*** Information supplied ***

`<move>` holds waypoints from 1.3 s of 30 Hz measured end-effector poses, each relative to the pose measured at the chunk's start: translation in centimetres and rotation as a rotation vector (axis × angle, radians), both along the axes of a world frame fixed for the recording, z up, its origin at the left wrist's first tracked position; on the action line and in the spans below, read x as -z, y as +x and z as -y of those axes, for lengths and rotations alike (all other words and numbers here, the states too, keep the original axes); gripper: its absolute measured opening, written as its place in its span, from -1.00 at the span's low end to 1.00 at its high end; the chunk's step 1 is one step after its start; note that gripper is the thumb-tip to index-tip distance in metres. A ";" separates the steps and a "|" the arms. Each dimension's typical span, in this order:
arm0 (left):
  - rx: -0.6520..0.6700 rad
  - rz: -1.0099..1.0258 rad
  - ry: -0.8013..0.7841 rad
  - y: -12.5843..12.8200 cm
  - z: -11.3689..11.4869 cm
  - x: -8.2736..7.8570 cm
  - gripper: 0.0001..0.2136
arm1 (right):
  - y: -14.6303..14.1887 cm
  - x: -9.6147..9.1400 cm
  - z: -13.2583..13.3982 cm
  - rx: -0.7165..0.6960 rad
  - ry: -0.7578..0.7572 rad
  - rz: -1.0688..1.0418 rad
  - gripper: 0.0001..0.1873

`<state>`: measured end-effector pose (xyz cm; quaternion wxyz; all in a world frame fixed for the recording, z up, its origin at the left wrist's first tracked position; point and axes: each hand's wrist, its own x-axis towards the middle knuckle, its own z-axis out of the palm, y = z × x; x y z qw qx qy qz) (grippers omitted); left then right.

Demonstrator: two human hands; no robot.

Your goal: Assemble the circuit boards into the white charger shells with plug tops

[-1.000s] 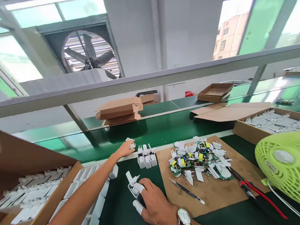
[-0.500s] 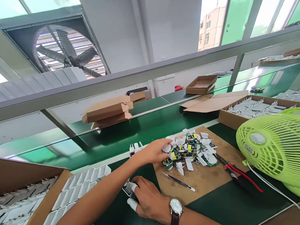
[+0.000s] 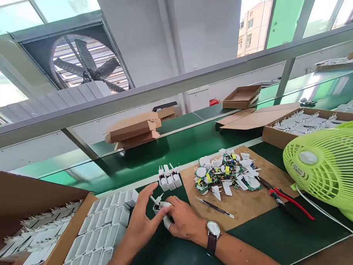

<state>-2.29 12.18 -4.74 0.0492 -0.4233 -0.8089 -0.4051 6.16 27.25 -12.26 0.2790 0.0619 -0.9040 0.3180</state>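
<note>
My right hand (image 3: 182,222), with white finger cots and a wristwatch, grips a small white charger shell (image 3: 161,207) on the green mat. My left hand (image 3: 143,223) presses against the same shell from the left, thumb on it and fingers partly spread. Just beyond stand three white shells with prongs (image 3: 169,179). A heap of green circuit boards and white plug parts (image 3: 225,173) lies on a brown cardboard sheet (image 3: 246,206) to the right. Rows of white shells (image 3: 103,228) sit to the left.
Tweezers (image 3: 214,207) and red-handled cutters (image 3: 284,197) lie on the cardboard sheet. A green desk fan (image 3: 325,168) stands at right. Cardboard boxes of white parts sit at left (image 3: 32,204) and far right (image 3: 307,125). Folded cartons (image 3: 136,129) rest beyond the green conveyor belt (image 3: 176,148).
My left hand came back from the circuit-board heap to the shell held by my right hand. The view shifted slightly.
</note>
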 end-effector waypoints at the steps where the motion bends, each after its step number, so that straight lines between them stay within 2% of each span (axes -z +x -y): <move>1: -0.037 0.002 0.001 0.3 0.9 1.6 -0.42 | -0.1 0.0 -0.2 0.010 -0.020 -0.008 -0.76; 3: -0.095 0.013 0.012 0.9 2.0 4.3 -0.32 | -0.2 -0.2 -0.5 0.037 -0.070 -0.030 -0.71; 5: -0.142 0.027 0.044 1.4 2.5 6.0 -0.24 | -0.3 -0.4 -0.6 0.059 -0.112 -0.056 -0.66; 8: -0.145 0.121 0.080 1.9 2.8 7.4 -0.21 | -0.2 -0.6 -0.4 0.050 -0.121 -0.095 -0.57; 12: -0.042 0.329 0.083 2.8 3.1 8.2 -0.16 | 0.1 -0.4 0.1 -0.021 -0.055 -0.082 -0.62; 20: -0.069 0.364 0.141 3.7 3.3 8.1 -0.03 | -0.1 -0.9 0.3 -0.041 -0.044 -0.106 -0.65; 24: -0.116 0.446 0.120 3.7 3.2 8.1 0.00 | 0.0 -1.0 -0.1 -0.081 -0.072 -0.021 -0.68; 28: -0.135 0.480 0.119 3.5 3.1 8.4 0.03 | -0.1 -0.5 0.0 -0.044 -0.142 0.023 -0.76; 31: -0.105 0.484 0.126 3.5 2.9 8.3 0.07 | -0.4 -0.5 0.5 -0.017 -0.233 0.057 -0.73; 33: -0.065 0.456 0.177 3.6 2.9 8.1 0.00 | -0.3 -0.7 1.0 -0.039 -0.285 0.100 -0.67; 36: -0.059 0.359 0.296 3.7 2.9 7.5 -0.33 | 0.6 -1.7 1.3 -0.125 -0.320 0.175 -0.66; 38: -0.070 0.301 0.356 3.6 3.1 7.2 -0.53 | 1.9 -2.6 0.5 -0.156 -0.246 0.212 -0.70; 39: -0.073 0.282 0.375 3.6 3.2 7.1 -0.57 | 2.7 -3.0 -0.4 -0.141 -0.161 0.215 -0.71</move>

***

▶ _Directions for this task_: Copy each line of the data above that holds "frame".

▶ _Solution to the problem_:
`<move>` holds waypoints from 1.3 s of 30 Hz measured end-effector poses, each relative to the pose measured at the chunk's start: translation in centimetres and rotation as a rotation vector (axis × angle, radians), both along the axes of a world frame fixed for the recording, z up, its origin at the left wrist's first tracked position; on the action line and in the spans below, read x as -z, y as +x and z as -y of those axes, for lengths and rotations alike (all other words and numbers here, the states too, keep the original axes); gripper: its absolute measured opening, written as its place in its span, from -1.00 at the span's low end to 1.00 at its high end; the chunk's step 1 is one step after its start; note that gripper is the thumb-tip to index-tip distance in metres. A ";" separates the steps and a "|" the arms. Each dimension's typical span, in this order:
`<state>`: measured end-effector pose (xyz cm; quaternion wxyz; all in a world frame fixed for the recording, z up, its origin at the left wrist's first tracked position; point and axes: each hand's wrist, its own x-axis towards the middle knuckle, its own z-axis out of the palm, y = z × x; x y z qw qx qy qz) (grippers omitted); left then right.

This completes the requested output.